Output every line below exactly, please, omitting pictures.
++++++++
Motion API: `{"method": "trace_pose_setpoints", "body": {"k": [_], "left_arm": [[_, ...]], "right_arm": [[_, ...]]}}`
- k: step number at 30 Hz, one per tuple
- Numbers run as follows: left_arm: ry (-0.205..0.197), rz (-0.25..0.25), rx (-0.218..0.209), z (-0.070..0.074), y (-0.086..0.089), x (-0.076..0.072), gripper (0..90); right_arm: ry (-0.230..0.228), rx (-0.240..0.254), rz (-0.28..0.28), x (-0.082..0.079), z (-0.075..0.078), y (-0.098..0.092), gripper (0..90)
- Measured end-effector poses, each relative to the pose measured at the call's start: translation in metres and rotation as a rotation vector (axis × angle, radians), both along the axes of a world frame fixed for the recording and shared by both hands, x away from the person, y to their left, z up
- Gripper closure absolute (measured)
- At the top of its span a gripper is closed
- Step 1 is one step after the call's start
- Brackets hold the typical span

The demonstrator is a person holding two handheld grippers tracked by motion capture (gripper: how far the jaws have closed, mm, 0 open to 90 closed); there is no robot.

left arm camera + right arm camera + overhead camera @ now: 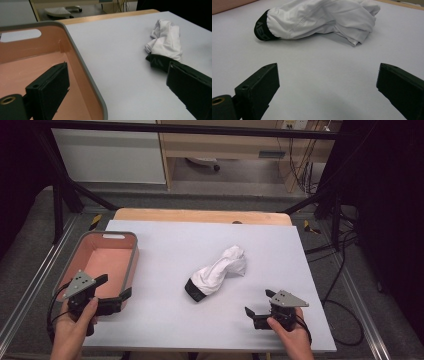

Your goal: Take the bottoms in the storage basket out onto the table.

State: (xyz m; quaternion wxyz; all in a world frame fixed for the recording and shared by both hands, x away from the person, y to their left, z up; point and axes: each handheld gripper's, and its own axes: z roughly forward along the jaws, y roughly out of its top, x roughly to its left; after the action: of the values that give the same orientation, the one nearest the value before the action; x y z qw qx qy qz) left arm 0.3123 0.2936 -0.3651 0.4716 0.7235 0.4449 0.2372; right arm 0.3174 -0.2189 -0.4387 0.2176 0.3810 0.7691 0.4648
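High view, cloth: a crumpled white cloth garment with a black band at one end (218, 272) lies in the middle of the pale grey table top (170, 245). The band end points toward the person.
High view, bin: a pink plastic bin with a grey rim (134, 260) sits well to the left of the cloth and has nothing in it.
High view, left gripper (116, 293): it hangs over the bin's near corner, far from the cloth. Its jaws are apart and hold nothing.
High view, right gripper (259, 303): it is near the cloth, on the person's side and a bit right. Its jaws are apart and hold nothing.
Left gripper view: one black jaw is over the bin's inside, the other is over the table. The cloth (166, 40) lies off to the right, past the bin rim (82, 65).
Right gripper view: the cloth (322, 18) lies straight ahead with bare table between it and the wide jaws.
How to do it well: I think the right gripper should go first. Go low and bite a thick fold near the black band (262, 26), so the cloth does not slip out when it is lifted toward the bin.
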Motion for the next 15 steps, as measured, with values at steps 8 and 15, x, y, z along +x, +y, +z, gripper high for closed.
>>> {"method": "trace_pose_setpoints", "body": {"k": [8, 15], "left_arm": [[0.038, 0.002, 0.006, -0.014, 0.002, 0.003, 5.6], [0.052, -0.005, 0.014, -0.018, 0.001, 0.005, 5.7]], "right_arm": [[0.005, -0.009, 0.011, 0.001, -0.001, 0.002, 4.8], [0.006, -0.019, 0.011, 0.001, -0.001, 0.003, 4.9]]}}
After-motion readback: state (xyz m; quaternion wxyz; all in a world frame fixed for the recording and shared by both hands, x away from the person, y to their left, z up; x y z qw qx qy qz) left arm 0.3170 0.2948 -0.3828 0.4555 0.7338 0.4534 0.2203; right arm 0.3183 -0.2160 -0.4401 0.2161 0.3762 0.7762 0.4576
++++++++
**Output**.
Motion API: `{"method": "trace_pose_setpoints", "body": {"k": [_], "left_arm": [[_, ...]], "right_arm": [[_, ...]]}}`
- k: step number at 30 Hz, one per tuple
- Numbers run as follows: left_arm: ry (-0.205..0.197), rz (-0.25..0.25), rx (-0.218..0.209), z (-0.070..0.074), y (-0.086..0.089), x (-0.076..0.072), gripper (0..90); right_arm: ry (-0.230..0.228), rx (-0.240..0.254), rz (-0.28..0.28), x (-0.082..0.079), z (-0.075..0.078), y (-0.098..0.092), gripper (0..90)
- Measured end-effector poses, each relative to the pose measured at the call's start: translation in metres and rotation as a rotation vector (axis × angle, radians), both along the axes of a world frame fixed for the recording and shared by both hands, x away from the person, y to their left, z up
- Gripper closure absolute (measured)
- At the top of its span a gripper is closed
- Step 1 is one step after the call's start
- Brackets hold the typical span

The demonstrator is a person holding two handheld grippers tracked by motion capture (gripper: how far the jaws have closed, mm, 0 open to 90 closed); there is no robot.

left arm camera + right arm camera + overhead camera @ now: 

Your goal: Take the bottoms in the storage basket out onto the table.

State: (xyz m; quaternion wxyz; all in a world frame fixed for the recording and shared by both hands, x away from the person, y to their left, z up; point and axes: each handheld gripper's, and its own axes: z roughly forward along the jaws, y roughly out of its top, x roughly to its left; after the action: of the values that give the same orientation, the one nearest the value before the action; x y z qw qx qy qz) left arm 0.3123 0.2936 -0.3651 0.4716 0.7235 0.4449 0.2372; right arm 0.3174 -0.2189 -0.4387 0.2176 0.3810 0.7691 0.4648
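High view, cloth: a crumpled white cloth garment with a black band at one end (218, 272) lies in the middle of the pale grey table top (170, 245). The band end points toward the person.
High view, bin: a pink plastic bin with a grey rim (134, 260) sits well to the left of the cloth and has nothing in it.
High view, left gripper (116, 293): it hangs over the bin's near corner, far from the cloth. Its jaws are apart and hold nothing.
High view, right gripper (259, 303): it is near the cloth, on the person's side and a bit right. Its jaws are apart and hold nothing.
Left gripper view: one black jaw is over the bin's inside, the other is over the table. The cloth (166, 40) lies off to the right, past the bin rim (82, 65).
Right gripper view: the cloth (322, 18) lies straight ahead with bare table between it and the wide jaws.
How to do it well: I think the right gripper should go first. Go low and bite a thick fold near the black band (262, 26), so the cloth does not slip out when it is lifted toward the bin.
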Motion for the next 15 steps, as measured, with values at steps 8 and 15, x, y, z along +x, +y, +z, gripper high for closed.
>>> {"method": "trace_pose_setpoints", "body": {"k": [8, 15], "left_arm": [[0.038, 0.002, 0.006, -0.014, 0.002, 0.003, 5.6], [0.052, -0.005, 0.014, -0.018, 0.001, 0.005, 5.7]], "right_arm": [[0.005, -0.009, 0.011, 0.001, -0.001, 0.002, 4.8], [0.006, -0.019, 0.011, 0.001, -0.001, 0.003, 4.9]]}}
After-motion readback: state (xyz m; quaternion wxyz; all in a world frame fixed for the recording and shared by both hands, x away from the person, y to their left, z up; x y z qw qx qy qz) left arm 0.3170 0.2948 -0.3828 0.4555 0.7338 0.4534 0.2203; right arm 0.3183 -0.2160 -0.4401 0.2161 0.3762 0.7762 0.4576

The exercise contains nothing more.